[Task prompt]: Give the listing again in full, exactly as it appears.

—————

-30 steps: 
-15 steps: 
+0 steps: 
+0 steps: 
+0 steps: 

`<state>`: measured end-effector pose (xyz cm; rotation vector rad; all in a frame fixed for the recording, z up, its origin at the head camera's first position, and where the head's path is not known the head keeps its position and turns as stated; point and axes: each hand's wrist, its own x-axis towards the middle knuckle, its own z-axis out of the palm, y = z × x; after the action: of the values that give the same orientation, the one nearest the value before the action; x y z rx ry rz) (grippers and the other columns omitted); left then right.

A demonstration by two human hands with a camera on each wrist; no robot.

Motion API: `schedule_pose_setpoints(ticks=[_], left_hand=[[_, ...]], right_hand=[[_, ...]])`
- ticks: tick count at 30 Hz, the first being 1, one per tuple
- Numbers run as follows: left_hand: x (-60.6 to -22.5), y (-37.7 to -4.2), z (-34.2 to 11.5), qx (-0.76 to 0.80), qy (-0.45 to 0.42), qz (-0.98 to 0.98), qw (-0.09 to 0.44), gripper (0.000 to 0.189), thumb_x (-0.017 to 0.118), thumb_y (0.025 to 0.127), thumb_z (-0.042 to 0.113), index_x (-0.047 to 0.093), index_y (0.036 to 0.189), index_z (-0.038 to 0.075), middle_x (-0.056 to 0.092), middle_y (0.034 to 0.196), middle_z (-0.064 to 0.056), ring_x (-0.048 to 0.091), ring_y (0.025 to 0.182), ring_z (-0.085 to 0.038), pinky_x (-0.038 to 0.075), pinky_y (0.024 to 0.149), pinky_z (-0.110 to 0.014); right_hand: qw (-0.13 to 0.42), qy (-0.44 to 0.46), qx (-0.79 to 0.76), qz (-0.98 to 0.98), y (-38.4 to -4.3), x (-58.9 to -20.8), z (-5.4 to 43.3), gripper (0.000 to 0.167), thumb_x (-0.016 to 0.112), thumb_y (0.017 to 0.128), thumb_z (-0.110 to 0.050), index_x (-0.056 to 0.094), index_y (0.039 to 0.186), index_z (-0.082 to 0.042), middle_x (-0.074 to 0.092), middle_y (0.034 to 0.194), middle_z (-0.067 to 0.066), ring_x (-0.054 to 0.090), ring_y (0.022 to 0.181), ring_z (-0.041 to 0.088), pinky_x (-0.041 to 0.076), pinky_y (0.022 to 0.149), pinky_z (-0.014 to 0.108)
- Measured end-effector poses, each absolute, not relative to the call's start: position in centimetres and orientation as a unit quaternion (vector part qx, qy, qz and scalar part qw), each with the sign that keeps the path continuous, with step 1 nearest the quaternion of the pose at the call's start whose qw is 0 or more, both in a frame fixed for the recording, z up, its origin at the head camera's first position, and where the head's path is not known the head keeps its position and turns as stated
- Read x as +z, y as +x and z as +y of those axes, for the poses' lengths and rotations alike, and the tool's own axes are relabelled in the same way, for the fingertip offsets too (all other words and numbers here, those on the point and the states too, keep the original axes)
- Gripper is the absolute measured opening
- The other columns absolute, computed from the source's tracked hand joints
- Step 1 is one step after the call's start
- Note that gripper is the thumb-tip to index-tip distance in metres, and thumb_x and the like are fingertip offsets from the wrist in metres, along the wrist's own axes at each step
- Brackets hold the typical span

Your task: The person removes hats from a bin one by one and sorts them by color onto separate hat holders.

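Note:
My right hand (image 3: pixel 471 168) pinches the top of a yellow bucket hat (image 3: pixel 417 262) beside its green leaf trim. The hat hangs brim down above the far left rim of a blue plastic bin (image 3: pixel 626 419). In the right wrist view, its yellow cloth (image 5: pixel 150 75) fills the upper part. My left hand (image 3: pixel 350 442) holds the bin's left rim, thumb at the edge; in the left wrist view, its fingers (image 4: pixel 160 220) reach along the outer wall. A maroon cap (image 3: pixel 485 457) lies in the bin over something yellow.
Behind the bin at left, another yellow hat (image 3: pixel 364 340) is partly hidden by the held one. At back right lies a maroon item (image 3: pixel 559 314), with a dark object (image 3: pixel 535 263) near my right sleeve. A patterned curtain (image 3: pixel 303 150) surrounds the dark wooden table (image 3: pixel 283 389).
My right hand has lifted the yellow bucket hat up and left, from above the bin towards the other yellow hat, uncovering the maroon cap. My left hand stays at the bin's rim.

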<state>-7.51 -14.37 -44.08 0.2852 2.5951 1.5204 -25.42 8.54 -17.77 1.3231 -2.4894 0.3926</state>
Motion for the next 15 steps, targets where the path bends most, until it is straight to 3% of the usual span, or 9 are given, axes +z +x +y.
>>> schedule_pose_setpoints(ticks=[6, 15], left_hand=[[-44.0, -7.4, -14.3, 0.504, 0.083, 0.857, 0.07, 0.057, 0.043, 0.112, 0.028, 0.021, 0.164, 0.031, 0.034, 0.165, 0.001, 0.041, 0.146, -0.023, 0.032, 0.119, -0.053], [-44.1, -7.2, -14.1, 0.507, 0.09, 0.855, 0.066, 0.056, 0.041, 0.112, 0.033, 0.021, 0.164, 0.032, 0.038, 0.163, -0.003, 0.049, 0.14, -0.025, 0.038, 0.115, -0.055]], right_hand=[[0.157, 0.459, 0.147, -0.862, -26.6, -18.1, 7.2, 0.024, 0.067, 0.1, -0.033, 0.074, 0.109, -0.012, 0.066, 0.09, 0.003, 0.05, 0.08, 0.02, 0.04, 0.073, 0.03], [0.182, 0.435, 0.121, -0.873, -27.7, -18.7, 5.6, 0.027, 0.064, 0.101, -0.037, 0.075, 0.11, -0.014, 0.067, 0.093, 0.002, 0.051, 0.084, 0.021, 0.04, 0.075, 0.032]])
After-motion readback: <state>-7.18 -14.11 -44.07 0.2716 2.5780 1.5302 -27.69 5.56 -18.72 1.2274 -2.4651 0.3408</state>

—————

[Output for this task]:
-30 steps: 
-15 steps: 
+0 steps: 
+0 steps: 
+0 steps: 

`<state>`: measured end-effector pose (xyz cm; rotation vector rad; all in a frame fixed for the recording, z up, its origin at the head camera's first position, and where the head's path is not known the head keeps its position and turns as stated; point and axes: each hand's wrist, its own x-axis towards the middle knuckle, its own z-axis out of the palm, y = z × x; after the action: of the values that give the same orientation, the one nearest the value before the action; x y z rx ry rz) (grippers and the other columns omitted); left then right.

A demonstration by two human hands with a camera on each wrist; no robot.

Motion API: `schedule_pose_setpoints(ticks=[_], left_hand=[[_, ...]], right_hand=[[_, ...]])`
- ticks: tick count at 30 Hz, the first being 1, one per tuple
- Numbers run as follows: left_hand: x (-60.6 to -22.5), y (-37.7 to -4.2), z (-34.2 to 11.5), qx (-0.76 to 0.80), qy (-0.45 to 0.42), qz (-0.98 to 0.98), qw (-0.09 to 0.44), gripper (0.000 to 0.189), thumb_x (-0.017 to 0.118), thumb_y (0.025 to 0.127), thumb_z (-0.042 to 0.113), index_x (-0.047 to 0.093), index_y (0.036 to 0.189), index_z (-0.038 to 0.075), middle_x (-0.056 to 0.092), middle_y (0.034 to 0.196), middle_z (-0.064 to 0.056), ring_x (-0.048 to 0.091), ring_y (0.025 to 0.182), ring_z (-0.085 to 0.038), pinky_x (-0.038 to 0.075), pinky_y (0.024 to 0.149), pinky_z (-0.110 to 0.014); right_hand: qw (-0.13 to 0.42), qy (-0.44 to 0.46), qx (-0.79 to 0.76), qz (-0.98 to 0.98), y (-38.4 to -4.3), x (-58.9 to -20.8), z (-5.4 to 43.3), gripper (0.000 to 0.167), thumb_x (-0.016 to 0.112), thumb_y (0.017 to 0.128), thumb_z (-0.110 to 0.050), index_x (-0.056 to 0.094), index_y (0.039 to 0.186), index_z (-0.082 to 0.042), middle_x (-0.074 to 0.092), middle_y (0.034 to 0.194), middle_z (-0.067 to 0.066), ring_x (-0.054 to 0.090), ring_y (0.022 to 0.181), ring_z (-0.041 to 0.088), pinky_x (-0.041 to 0.076), pinky_y (0.022 to 0.149), pinky_z (-0.014 to 0.108)
- Measured end-effector poses, each absolute, not relative to the call's start: position in centimetres and orientation as a unit quaternion (vector part qx, qy, qz and scalar part qw), each with the sign that keeps the path continuous, with step 1 nearest the quaternion of the pose at the call's start whose qw is 0 or more, both in a frame fixed for the recording, z up, its origin at the head camera's first position, and where the head's path is not known the head keeps its position and turns as stated
- Read x as +z, y as +x and z as +y of those axes, for the poses' lengths and rotations alike, and the tool's own axes are relabelled in the same way, for the fingertip offsets too (all other words and numbers here, those on the point and the states too, keep the original axes)
- Gripper is the absolute measured opening
- The other columns absolute, computed from the source's tracked hand joints
- Step 1 is one step after the call's start
- Note that gripper is the thumb-tip to index-tip distance in metres, and thumb_x and the like are fingertip offsets from the wrist in metres, along the wrist's own axes at each step
- Brackets hold the typical span

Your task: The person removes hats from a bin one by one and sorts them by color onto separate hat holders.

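Note:
My right hand (image 3: pixel 471 168) pinches the top of a yellow bucket hat (image 3: pixel 417 262) beside its green leaf trim. The hat hangs brim down above the far left rim of a blue plastic bin (image 3: pixel 626 419). In the right wrist view, its yellow cloth (image 5: pixel 150 75) fills the upper part. My left hand (image 3: pixel 350 442) holds the bin's left rim, thumb at the edge; in the left wrist view, its fingers (image 4: pixel 160 220) reach along the outer wall. A maroon cap (image 3: pixel 485 457) lies in the bin over something yellow.
Behind the bin at left, another yellow hat (image 3: pixel 364 340) is partly hidden by the held one. At back right lies a maroon item (image 3: pixel 559 314), with a dark object (image 3: pixel 535 263) near my right sleeve. A patterned curtain (image 3: pixel 303 150) surrounds the dark wooden table (image 3: pixel 283 389).
My right hand has lifted the yellow bucket hat up and left, from above the bin towards the other yellow hat, uncovering the maroon cap. My left hand stays at the bin's rim.
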
<state>-7.51 -14.37 -44.08 0.2852 2.5951 1.5204 -25.42 8.54 -17.77 1.3231 -2.4894 0.3926</state>
Motion for the next 15 steps, targets where the path bends most, until it is straight to 3% of the usual span, or 9 are given, axes +z +x +y.
>>> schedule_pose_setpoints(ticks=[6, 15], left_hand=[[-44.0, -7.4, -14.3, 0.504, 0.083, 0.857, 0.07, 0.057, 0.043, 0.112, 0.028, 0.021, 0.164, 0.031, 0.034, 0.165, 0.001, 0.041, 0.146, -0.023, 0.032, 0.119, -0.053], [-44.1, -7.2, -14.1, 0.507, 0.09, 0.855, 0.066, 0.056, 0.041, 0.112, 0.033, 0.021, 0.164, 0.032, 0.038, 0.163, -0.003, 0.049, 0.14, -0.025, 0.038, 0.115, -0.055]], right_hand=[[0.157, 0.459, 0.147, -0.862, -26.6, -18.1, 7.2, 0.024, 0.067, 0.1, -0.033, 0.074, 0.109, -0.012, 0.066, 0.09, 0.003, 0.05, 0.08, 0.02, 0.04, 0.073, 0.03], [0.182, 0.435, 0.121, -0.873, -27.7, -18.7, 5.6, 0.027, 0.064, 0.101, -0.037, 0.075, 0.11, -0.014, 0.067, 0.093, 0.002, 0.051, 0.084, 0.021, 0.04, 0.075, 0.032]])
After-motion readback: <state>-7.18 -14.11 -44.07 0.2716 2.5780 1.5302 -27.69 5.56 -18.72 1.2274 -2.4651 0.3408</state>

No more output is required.